SCO to drive economic cooperation of developing countries in Eurasia

The 24th Meeting of the Council of Heads of State of the Shanghai Cooperation Organization (SCO) in Kazakhstan from July 3 to 4, 2024, will take place at a crucial juncture for the regional organization as the economies of the developing world are bolstering their efforts to coordinate their policies on a wide range of global issues, including rising security tensions, mounting protectionism in the world’s economies, and intensifying competition in high-tech space.

All these challenges will call for a concerted effort from the SCO members to raise the importance of economic cooperation in the agenda of the organization, most notably with respect to trade, and financial sector cooperation, as well as coordination in the flow of investment and labor migration. 
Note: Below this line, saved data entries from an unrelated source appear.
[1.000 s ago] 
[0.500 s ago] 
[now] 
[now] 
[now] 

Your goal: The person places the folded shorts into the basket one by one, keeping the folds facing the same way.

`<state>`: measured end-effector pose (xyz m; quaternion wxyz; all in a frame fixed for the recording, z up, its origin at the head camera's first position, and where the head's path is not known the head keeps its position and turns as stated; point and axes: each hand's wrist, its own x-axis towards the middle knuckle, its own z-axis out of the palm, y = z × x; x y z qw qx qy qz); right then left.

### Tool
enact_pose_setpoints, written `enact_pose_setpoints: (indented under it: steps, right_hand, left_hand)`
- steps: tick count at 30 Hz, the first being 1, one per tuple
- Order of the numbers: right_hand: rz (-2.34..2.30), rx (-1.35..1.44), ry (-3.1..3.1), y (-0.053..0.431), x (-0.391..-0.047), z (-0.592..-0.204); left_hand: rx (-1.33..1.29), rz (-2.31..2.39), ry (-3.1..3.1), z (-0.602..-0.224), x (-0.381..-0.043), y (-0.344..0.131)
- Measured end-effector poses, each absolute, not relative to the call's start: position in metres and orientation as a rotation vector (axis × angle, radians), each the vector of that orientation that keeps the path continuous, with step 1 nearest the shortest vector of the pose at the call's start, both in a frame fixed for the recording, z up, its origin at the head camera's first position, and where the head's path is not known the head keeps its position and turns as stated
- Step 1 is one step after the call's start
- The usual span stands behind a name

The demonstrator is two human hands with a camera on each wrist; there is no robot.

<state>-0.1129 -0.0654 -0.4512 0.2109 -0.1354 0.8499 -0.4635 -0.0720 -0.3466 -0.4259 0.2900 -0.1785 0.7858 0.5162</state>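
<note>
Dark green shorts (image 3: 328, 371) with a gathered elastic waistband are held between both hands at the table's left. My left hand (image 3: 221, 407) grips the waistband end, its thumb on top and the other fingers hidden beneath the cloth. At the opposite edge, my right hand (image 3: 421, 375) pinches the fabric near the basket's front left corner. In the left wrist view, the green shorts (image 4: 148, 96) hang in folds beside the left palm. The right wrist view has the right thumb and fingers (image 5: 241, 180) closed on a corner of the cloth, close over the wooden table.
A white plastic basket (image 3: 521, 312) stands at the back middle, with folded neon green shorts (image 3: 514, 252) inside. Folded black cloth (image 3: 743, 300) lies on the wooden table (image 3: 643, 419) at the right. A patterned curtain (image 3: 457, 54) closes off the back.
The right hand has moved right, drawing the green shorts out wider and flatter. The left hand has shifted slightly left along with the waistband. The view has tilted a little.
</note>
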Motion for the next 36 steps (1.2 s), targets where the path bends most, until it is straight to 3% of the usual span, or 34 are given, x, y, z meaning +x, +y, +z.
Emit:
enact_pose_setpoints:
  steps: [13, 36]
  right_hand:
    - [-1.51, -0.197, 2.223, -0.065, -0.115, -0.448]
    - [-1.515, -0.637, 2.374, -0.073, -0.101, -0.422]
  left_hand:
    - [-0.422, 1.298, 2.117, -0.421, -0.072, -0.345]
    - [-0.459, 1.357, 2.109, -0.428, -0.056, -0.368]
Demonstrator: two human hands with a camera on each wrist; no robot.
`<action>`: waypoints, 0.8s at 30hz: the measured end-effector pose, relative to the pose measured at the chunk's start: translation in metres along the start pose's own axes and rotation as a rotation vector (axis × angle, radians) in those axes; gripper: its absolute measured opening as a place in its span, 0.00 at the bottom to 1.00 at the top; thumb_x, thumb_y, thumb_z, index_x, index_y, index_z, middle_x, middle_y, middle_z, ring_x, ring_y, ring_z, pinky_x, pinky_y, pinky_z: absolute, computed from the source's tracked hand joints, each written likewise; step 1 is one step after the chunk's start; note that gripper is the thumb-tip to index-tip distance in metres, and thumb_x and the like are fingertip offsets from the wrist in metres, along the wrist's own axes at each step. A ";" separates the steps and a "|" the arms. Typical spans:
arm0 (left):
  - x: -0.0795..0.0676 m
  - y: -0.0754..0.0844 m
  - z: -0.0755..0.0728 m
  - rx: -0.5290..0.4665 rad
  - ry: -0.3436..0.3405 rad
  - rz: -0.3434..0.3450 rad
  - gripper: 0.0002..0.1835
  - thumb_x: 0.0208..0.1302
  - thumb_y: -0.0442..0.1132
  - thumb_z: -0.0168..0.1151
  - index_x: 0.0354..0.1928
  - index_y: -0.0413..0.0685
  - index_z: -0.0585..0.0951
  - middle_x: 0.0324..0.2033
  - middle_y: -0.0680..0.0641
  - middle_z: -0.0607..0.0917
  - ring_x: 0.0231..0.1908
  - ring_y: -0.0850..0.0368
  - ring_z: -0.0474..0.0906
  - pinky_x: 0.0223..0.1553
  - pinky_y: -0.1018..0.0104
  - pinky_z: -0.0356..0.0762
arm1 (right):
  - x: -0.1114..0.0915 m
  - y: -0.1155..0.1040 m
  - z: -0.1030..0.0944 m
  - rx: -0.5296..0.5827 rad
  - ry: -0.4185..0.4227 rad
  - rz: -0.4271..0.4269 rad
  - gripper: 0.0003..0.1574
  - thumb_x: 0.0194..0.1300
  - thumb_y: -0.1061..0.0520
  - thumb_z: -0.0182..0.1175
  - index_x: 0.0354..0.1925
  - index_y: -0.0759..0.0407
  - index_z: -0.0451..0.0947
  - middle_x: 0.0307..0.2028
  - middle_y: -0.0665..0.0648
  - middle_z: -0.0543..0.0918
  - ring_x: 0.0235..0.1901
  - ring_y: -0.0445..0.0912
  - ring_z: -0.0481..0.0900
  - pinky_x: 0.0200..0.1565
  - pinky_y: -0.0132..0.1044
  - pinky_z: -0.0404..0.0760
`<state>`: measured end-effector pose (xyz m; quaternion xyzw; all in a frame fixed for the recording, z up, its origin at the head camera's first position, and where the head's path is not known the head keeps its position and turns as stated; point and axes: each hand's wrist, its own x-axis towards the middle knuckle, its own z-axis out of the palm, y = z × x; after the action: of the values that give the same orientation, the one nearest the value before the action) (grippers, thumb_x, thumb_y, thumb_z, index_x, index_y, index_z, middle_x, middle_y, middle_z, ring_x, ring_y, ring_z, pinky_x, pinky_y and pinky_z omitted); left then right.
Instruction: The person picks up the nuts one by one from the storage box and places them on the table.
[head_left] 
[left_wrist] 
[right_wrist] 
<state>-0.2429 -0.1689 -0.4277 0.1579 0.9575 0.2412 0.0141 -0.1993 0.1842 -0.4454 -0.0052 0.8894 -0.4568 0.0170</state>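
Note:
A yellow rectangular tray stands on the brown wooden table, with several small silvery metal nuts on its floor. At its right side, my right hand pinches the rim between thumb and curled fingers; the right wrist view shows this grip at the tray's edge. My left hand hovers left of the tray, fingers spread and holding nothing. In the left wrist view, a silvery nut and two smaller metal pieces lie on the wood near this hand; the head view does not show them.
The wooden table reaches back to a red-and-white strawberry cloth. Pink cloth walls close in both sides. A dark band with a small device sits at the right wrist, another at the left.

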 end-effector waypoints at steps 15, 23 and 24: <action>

In the sphere of economic integration, the SCO could become the main platform for the Eurasian developing economies – the trend of closer South-South integration is taking on a greater scale with a rising number of developing economies joining the SCO. After the accession of India and Pakistan in 2017, another Eurasian heavyweight to become a member was Iran in 2023. The next country to join the group could be Belarus – and the approval could come as early as the upcoming SCO summit in Kazakhstan.

Besides the current three observer states, there was also a sizable widening in the ranks of the dialogue partners in 2022 and 2023 to include such economies from the Middle East as Bahrain, Saudi Arabia and the United Arab Emirates (UAE).

It should be noted that the expansion in the SCO throughout the past several years has progressed in tandem with the BRICS expansion of 2023 and 2024, with several economies such as the UAE and Iran becoming BRICS members as well as raising the level of cooperation and involvement with the SCO. This creates scope for greater coordination between the SCO and BRICS going forward and indeed this year’s Russian presidency in BRICS is advocating greater co-integration between the Eurasian Economic Union (EAEU), SCO and BRICS.

Taking the BRICS-SCO-EAEU initiative one step further, the SCO’s outreach to counterparts from the developing world could be expanded via the creation of a platform for Eurasia’s main regional blocs from the developing world that apart from the SCO core may also include the EAEU, the Gulf Cooperation Council, the Bay of Bengal Initiative for Multi-Sectoral Technical and Economic Cooperation and the Association of Southeast Asian Nations.

The expanded platform that brings together the main regional integration groupings in Eurasia could develop a roadmap for regional trade liberalization among developing economies, and serve as a key framework for advancing the “integration of integrations” format of South-South cooperation.

In the financial sector, the SCO economies need to devise platforms for financing large-scale infrastructure projects in Eurasia. The demand for such connectivity projects remains significant from the landlocked economies of Central Asia such as Kazakhstan, Kyrgyzstan and Uzbekistan with the region already benefiting from China-proposed Belt and Road Initiative.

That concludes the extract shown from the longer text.